With the advent of the digital economy, communications service providers are seeing their profits stagnate, while they watch the over-the-top players erode their revenue. The accelerating trend of their users moving to alternative services was one of the reasons for their decision to start on the journey to digital transformation.
The main benefits that network functions virtualisation (NFV) brings in include reduced time to market, agility, innovation, open ecosystem to avoid vendor lock-in, and future capex and opex reduction. On the other hand, operational transformation brings a lot of challenges that service providers need to overcome too.
Some of the service providers’ top priorities are network reliability and performance. Telecoms networks must always be on and must guarantee always-on services, no matter what technology is used, because society, business and industries depend on reliable connections for both routine and critical communications.
Product or service development within the telecoms industry has traditionally followed rigorous standards for stability, protocol adherence and quality, reflected by the use of the term “carrier-grade” to designate equipment that demonstrates this reliability.
Over decades, service providers have engineered an extensive range of sophisticated features into their networks, to the point where they guarantee their high reliability.
Service providers have built their networks, reputations and revenue streams on a foundation of carrier-grade reliability. By decoupling software and hardware and introducing the virtualisation layer, a multi-layer environment will be created – and in most cases each layer could be delivered by different suppliers. This will bring a lot of new challenges to service providers regarding assurance, such as lower reliability, security risks, interoperability issues, difficulties in fault demarcation and need for new skills and processes.
Because of these big changes due to the virtualisation layer and the dynamic environment, there is a need for new generation service assurance solutions.
Suppliers will also play an important role in this transformation journey, since they can assist with their global experience, product competence and expertise, providing new types of services and systems to support service providers with each step.
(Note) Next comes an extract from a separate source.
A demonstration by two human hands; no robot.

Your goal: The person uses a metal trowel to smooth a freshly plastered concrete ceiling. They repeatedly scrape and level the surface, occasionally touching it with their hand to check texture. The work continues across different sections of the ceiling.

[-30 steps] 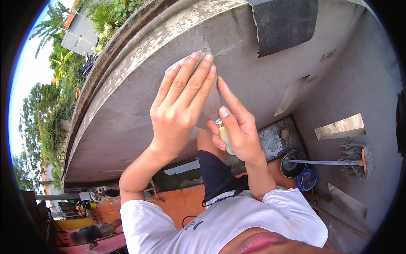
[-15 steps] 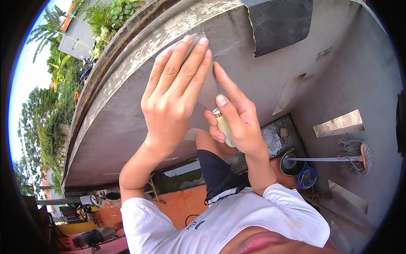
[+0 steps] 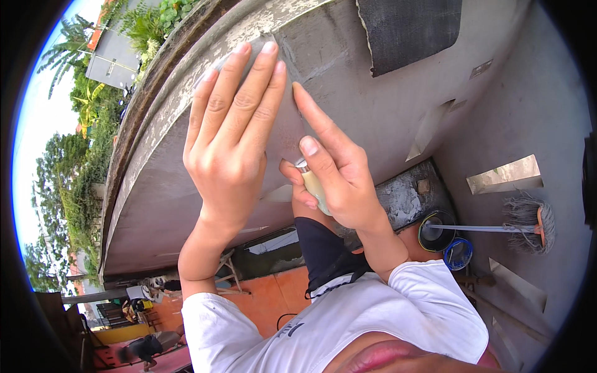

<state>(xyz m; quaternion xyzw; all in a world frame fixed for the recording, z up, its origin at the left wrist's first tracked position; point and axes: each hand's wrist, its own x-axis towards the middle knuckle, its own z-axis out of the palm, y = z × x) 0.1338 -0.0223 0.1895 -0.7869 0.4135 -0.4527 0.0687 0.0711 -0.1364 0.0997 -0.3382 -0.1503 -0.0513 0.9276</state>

Requirement for NFV assurance
Practically, there are three key areas in achieving NFV-driven carrier-grade reliability: product, network deployment – design and integration – and network maintenance.
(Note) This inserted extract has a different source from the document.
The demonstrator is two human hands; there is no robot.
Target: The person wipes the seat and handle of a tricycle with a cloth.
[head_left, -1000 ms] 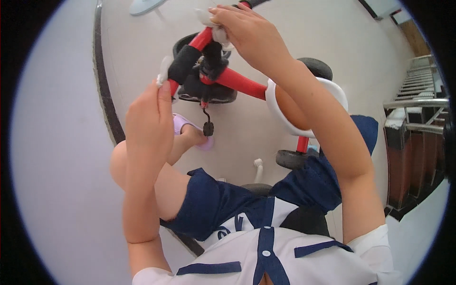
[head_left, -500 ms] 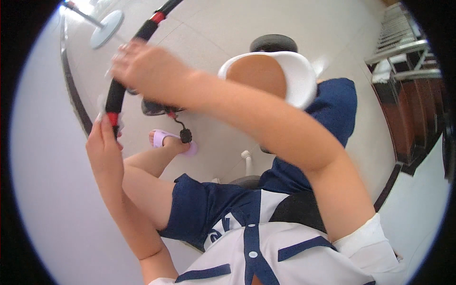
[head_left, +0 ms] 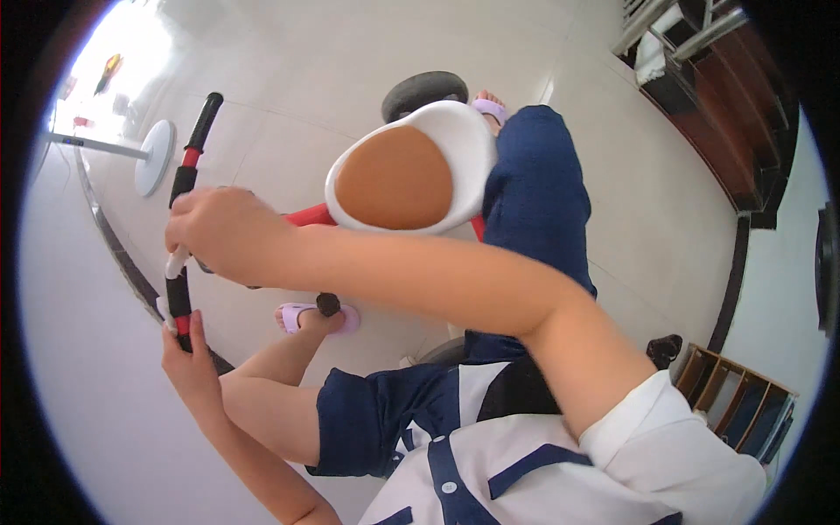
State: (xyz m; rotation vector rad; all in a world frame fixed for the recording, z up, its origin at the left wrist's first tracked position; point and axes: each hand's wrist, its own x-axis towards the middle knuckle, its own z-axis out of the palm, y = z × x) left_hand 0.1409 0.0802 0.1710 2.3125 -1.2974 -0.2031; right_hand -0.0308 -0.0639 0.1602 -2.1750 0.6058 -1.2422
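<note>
A tricycle's handlebar (head_left: 179, 297), black with red rings, stands upright at the left of the head view. My left hand (head_left: 191, 363) is closed around its near end, with a bit of white showing by the fingertips. Farther along, my right hand (head_left: 223, 229) is closed over the bar's middle, and a piece of white material (head_left: 178, 262), too little seen to name, shows below its fingers. Beyond my right forearm is the tricycle's white seat (head_left: 477, 162) with a brown cushion (head_left: 394, 179). Red frame tubing (head_left: 308, 215) shows beside it, partly hidden by that forearm.
A black wheel (head_left: 427, 92) lies beyond the seat. A black pedal (head_left: 328, 304) is by my left foot in a lilac sandal (head_left: 348, 319). A round-based stand (head_left: 156, 157) is at far left; wooden shelving (head_left: 739, 398) stands right, dark steps (head_left: 717, 114) far right.
The view has shifted. The handlebar appears lower and more upright, its far grip now visible. The seat shows more fully, farther left. Both hands stay at the bar.
</note>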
For example, applications should be deployed with resilience, the cloud OS should support VM migration, servers should have multiple NICs, storage with multiple controllers, and so on. Network designers should consider virtualised network functions (VNFs) in pools, with distributed design, proper dimensioning, resource clustering, security and network resilience.
Even if a redundant network is deployed, failures can happen. It is important to ensure network maintenance and assurance capabilities are used to minimise service downtime.
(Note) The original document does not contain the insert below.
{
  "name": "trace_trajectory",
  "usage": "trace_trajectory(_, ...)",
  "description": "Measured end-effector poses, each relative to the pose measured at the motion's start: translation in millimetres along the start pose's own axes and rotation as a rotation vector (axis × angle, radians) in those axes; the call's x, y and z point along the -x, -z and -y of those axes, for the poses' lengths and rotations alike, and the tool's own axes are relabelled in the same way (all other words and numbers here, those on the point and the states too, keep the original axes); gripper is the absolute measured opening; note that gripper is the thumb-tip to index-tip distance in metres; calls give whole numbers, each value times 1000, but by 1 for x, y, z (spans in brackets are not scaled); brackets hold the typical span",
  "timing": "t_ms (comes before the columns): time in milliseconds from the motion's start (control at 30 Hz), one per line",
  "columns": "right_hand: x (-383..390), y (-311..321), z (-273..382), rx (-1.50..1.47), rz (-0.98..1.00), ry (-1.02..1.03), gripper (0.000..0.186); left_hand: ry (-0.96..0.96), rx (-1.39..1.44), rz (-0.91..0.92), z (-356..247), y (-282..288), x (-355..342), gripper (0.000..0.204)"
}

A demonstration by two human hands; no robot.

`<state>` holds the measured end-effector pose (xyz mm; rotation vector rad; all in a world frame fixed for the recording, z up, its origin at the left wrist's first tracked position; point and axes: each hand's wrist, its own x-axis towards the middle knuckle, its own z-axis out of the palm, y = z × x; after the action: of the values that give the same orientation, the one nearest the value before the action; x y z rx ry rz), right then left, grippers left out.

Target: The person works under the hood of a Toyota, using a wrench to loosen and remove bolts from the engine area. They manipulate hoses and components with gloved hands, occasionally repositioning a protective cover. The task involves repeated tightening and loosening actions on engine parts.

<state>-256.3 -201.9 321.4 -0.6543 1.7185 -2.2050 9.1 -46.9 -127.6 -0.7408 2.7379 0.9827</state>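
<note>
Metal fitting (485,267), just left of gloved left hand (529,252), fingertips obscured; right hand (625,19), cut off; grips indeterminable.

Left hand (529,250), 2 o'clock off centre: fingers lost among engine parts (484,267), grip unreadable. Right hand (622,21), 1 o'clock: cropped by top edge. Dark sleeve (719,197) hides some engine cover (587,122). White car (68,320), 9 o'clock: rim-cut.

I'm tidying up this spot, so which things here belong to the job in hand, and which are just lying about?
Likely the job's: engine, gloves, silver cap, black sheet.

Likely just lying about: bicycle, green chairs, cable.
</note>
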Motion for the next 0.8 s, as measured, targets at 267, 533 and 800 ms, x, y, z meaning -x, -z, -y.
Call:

A carrier-grade network guarantees a five-nines availability standard, allowing no more than 5.27 minutes of downtime per year per service.
If there is just one failure in the system, the network operations centre (NOC) should be notified and proceed with remediation in less than five minutes, so that the five-nines target can still be met. That’s not a new challenge, but the introduction of virtualisation into the network adds complexity.
Hence there is an overwhelming need to automate the entire process, including quick service recovery processes, and to rely heavily on resiliency to provide seamless transfer from the failing element to healthy elements.
In legacy networks, reliability, redundancy and recoverability were managed in a reactive manner, focused on fault detection and troubleshooting. Over the years, telecoms operators introduced more proactive tools, applying analysis of customer and network data to determine potential network performance issues, which enabled faster detection and resolution of faults, often before the customer became aware of them.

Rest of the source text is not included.